United States District Court, D. Hawaii

October 9, 2018

COREY LEONG, #A4014453, Petitioner,
v.
STATE OF HAWAII, RUSSELL A. SUZUKI, Respondents.

          DISMISSAL ORDER

          JILL A. OTAKE, UNITED STATES DISTRICT JUDGE.

         Before the court is pro se Petitioner Corey Leong's petition for writ of habeas corpus brought pursuant to 28 U.S.C. § 2254. See ECF No. 1-2 (rescanned Petition). Leong challenges his conviction in State v. Leong, 2FFC-18-0000027 (Haw. 2d Cir. Family Ct. 2018), for Custodial Interference in the First Degree.[1] See Pet., ECF No. 1-2; see also https://jimspss1.courts.state.hi.us/JEFS (visited Oct. 2, 2018).[2]

         Leong repeatedly asserts that he has not presented his claims to the Hawaii state courts. It therefore plainly appears from the face of the Petition that Leong's claims are wholly unexhausted. Accordingly, the Petition and this action are DISMISSED without prejudice pursuant to Rule 4 of the Rules Governing Section 2254 Cases in the United States District Courts, which requires prompt dismissal if “it plainly appears from the petition and any attached exhibits that the petitioner is not entitled to relief in the district court.”

         I. BACKGROUND

         Leong pleaded no contest in 2FFC-18-0000027 on June 13, 2018, and was sentenced to one-year incarceration with credit for time served, to be followed by a four-year term of probation. See 2FFC-18-0000027. He is scheduled to be released in January 2019. See https://www.vinelink.com/# (visited Oct. 4, 2018).

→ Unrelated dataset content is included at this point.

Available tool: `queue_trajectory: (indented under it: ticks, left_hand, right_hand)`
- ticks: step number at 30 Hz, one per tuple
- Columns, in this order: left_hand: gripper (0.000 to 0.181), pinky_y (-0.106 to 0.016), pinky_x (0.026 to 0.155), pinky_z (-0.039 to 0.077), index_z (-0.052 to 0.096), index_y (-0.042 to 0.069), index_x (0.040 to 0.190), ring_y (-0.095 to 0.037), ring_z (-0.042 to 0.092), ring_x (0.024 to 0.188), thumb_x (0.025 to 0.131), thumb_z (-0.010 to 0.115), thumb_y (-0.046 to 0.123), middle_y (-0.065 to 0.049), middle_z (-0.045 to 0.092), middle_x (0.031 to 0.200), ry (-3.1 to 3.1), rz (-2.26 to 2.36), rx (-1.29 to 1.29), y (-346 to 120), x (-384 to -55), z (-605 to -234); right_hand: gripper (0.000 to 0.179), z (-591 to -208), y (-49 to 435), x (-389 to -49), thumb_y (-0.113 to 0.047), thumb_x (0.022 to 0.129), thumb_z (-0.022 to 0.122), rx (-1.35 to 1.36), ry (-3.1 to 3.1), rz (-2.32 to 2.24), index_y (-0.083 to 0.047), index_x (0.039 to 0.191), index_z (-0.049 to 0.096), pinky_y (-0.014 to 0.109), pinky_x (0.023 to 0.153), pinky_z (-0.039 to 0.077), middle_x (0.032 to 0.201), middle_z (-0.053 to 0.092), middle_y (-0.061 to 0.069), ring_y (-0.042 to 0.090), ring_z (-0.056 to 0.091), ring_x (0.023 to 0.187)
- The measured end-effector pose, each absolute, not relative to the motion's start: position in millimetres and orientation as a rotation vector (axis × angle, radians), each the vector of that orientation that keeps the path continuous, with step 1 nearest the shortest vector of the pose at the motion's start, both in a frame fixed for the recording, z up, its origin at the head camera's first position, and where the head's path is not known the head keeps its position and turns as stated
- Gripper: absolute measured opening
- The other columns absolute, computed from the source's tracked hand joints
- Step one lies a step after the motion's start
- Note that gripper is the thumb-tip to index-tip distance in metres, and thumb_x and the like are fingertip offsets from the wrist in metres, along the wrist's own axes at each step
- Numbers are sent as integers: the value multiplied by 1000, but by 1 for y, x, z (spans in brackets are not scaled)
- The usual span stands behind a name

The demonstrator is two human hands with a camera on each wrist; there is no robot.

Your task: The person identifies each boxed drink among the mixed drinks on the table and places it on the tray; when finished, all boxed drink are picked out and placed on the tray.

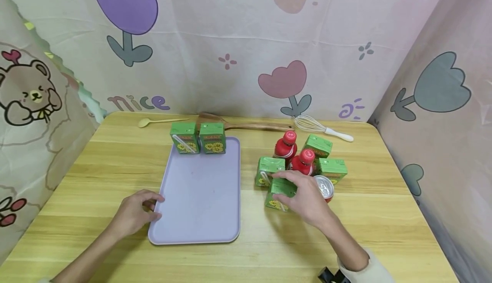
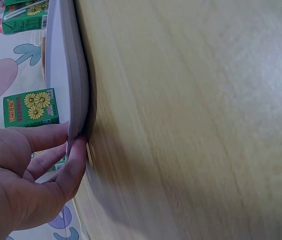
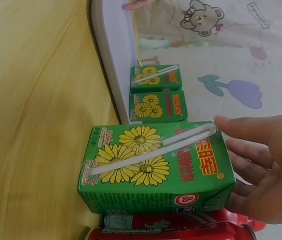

         Leong raises four grounds for relief: (1) Leilani S. Andaya neglected, abused, and threatened their daughter between 2014 and late-2017, showing that he “had good cause to protect said child and seek emergency custody in another state.” Pet., ECF No. 1-2, PageID #31-33 (Grounds One and Two); (2) his attorney coerced him into pleading no contest and waiving his right to a jury trial and then refused to file an appeal, in violation of the Sixth Amendment, id., PageID #34 (Ground Three); and (3) a family court judge and court staff in “FCP 13-1-0001, ” in which Leong allegedly sought a restraining order against Andaya, were prejudiced and biased against him, id. (Ground Four). Leong also claims that the Maui County Police Department used unauthorized and excessive force to remove his daughter from his custody. Id., PageID #36.

         II. THE PETITION IS DISMISSED

         Under 28 U.S.C. § 2254(b), habeas relief may not be granted unless a petitioner has exhausted the remedies available in state court.[3] Exhaustion requires that the petitioner's contentions were fairly presented to the state courts, Ybarra v. McDaniel, 656 F.3d 984, 991 (9th Cir. 2011), and disposed of on the merits by the highest court of the state, Greene v. Lambert, 288 F.3d 1081, 1086 (9th Cir. 2002). As a matter of comity, a federal court will not entertain a habeas petition unless the petitioner has exhausted the available state judicial remedies on every ground presented. See Rose v. Lundy, 455 U.S. 509, 518 (1982). A federal court may raise the failure-to-exhaust issue sua sponte and summarily dismiss on that ground. See Granberry v. Greer, 481 U.S. 129, 134-35 (1987); Stone v. City & Cty. of San Francisco, 968 F.2d 850, 856 (9th Cir. 1991). A petitioner has the burden of demonstrating that he has exhausted available state remedies. See, e.g., Williams v. Craven, 460 F.2d 1253, 1254 (9th Cir. 1972) (per curiam); Rollins v. Superior Court, 706 F.Supp.2d 1008, 1011 (C.D. Cal. 2010).

         State remedies must be exhausted except in unusual circumstances. Granberry, 481 U.S. at 134. If state remedies have not been exhausted, the district court must dismiss the petition. Rose, 455 U.S. at 510; Guizar v. Estelle, 843 F.2d 371, 372 (9th Cir. 1988). A dismissal solely for failure to exhaust is not a dismissal on the merits, Howard v. Lewis, 905 F.2d 1318, 1322-23 (9th Cir. 1990), and does not bar a petitioner from returning to federal court after state remedies have been exhausted.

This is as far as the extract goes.